Apabila seseorang bersumpah tidak akan menempati rumah si fulan maka dianggap melanggar sumpah jika menempatinya secara makruh. Juga apabila ia bersumpah tidak akan mengendarai kendaraan si fulan, lalu ia mengendarai kendaraan budaknya maka ia dianggap telah melanggar sumpah. Demikian pendapat Hanafi, Maliki dan Hambali. Sedangkan Syafi’i berpendapat: jika tidak diniatkan maka ia tidak melanggar sumpah.

Apabila seseorang bersumpah tidak akan minum dari sungai Dajlah, sungai Eufrat, atau sungai Nil, lalu ia menciduk air darinya dengan tangan atau bejananya kemudian diminum, maka dianggap telah melanggar sumpah. Demikian pendapat Maliki, Syafi’i dan Hambali. Sedangkan Hanafi berpendapat: tidak dianggap melanggar sumpahnya hingga ia meminum dengan mulutnya.

Jika seseorang bersumpah tidak akan minum air sumur ini, lalu ia meminumnya sedikit, maka ia tidak dianggap telah melanggar sumpah, kecuali jika diniatkan meminum seluruhnya. Demikian menurut Hanafi, Maliki dan Hambali. Sedangkan Syafi’i berpendapat: tidak dianggap melanggar sumpahnya.

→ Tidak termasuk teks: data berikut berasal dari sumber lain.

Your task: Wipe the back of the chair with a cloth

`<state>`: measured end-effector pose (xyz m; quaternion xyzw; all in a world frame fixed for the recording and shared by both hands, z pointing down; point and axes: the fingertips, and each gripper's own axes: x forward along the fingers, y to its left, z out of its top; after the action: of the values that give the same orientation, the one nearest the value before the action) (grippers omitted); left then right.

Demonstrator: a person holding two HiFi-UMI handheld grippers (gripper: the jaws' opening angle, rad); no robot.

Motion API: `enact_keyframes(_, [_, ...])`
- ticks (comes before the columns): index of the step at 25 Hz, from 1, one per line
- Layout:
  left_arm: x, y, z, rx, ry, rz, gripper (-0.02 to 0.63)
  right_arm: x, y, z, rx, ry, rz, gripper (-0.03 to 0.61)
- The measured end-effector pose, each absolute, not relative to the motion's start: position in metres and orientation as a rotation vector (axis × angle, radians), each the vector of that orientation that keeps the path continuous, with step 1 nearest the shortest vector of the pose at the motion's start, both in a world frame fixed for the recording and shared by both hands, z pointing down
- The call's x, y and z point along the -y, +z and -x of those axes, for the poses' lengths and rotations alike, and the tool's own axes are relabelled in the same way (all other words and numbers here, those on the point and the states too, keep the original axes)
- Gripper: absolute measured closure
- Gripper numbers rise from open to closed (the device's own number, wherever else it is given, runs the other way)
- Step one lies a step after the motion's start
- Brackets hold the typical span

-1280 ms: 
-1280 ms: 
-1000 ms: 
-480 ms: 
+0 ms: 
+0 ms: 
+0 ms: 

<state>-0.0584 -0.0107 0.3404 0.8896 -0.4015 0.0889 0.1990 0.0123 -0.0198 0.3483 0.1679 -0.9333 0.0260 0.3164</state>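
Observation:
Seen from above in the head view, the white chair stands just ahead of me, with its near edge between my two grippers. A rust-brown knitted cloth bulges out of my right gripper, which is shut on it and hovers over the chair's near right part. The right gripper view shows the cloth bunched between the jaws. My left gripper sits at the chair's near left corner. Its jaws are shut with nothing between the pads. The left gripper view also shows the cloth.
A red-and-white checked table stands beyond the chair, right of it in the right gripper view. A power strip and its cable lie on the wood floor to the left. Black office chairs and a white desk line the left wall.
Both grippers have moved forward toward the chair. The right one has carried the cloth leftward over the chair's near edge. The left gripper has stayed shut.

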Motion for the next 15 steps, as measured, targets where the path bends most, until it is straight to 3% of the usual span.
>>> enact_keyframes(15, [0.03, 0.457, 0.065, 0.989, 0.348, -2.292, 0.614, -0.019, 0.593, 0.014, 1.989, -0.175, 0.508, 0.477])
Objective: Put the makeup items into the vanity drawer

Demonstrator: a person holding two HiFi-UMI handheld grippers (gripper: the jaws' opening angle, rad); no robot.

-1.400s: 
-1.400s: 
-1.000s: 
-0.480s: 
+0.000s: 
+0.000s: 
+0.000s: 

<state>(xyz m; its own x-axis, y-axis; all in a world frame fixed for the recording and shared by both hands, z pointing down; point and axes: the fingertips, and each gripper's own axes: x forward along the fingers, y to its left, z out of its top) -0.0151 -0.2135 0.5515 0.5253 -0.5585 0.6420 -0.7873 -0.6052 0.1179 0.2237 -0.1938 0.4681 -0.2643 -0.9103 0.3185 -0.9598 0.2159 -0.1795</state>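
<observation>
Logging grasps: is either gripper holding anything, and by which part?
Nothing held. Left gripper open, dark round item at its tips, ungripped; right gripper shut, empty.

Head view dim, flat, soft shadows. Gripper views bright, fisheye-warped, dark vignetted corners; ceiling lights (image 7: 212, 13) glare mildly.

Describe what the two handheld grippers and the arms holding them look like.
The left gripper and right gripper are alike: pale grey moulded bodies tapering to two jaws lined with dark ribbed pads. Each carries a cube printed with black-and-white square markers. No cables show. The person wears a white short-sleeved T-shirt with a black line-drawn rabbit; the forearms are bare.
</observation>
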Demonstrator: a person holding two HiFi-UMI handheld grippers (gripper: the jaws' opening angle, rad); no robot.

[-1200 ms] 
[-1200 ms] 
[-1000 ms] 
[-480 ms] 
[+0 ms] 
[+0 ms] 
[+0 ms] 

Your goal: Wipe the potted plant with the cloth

Apabila seseorang bersumpah tidak akan memukul istrinya, lalu ia mencekiknya, menggigitnya tau mencabut rambutnya maka berarti ia telah melanggar sumpahnya. Demikian pendapat Hanafi, Maliki dan Hambali. Menurut Syafi’i tidak melanggar sumpah.

Jika seseorang bersumpah tidak akan memberikan sesuatu kepada si fulan, lalu ia memberinya tetapi tidak diterima oleh si fulan yang dimaksud, maka ia dihukumi telah melanggar sumpahnya. Demikian menurut Hanafi, Maliki dan Hambali. Sedangkan Syafi’i berpendapat: tidak dianggap telah melanggar sumpah hingga diserahkan atau diterima oleh si fulan.

Apabila seseorang bersumpah tidak akan menjual sesuatu, lalu ia menjualnya dengan syarat khiyar untuk dirinya sendiri, maka ia dianggap telah melanggar sumpahnya. Demikian menurut Hanafi, Syafi’i dan Hambali. Sedangkan menurut Maliki: tidak melanggar sumpahnya.

Apabila seseorang memiliki harta yang jauh, atau berupa piutang, dan ia tidak mendapatkan makanan yang akan dibagikan, dan tidak ada pula pakaian, maka ia tidak boleh terus membayar kafarahnya dengan langsung berpuasa. Ia harus bersabar menunggu hingga hartanya yang jauh itu tiba, kemudian kafarahnya dibayar dengan harta tersebut. Demikian menurut pendapat Maliki, Syafi’i dan Hambali. Sedangkan Hanafi berpendapat: boleh langsung berpuasa ketika tidak ada harta.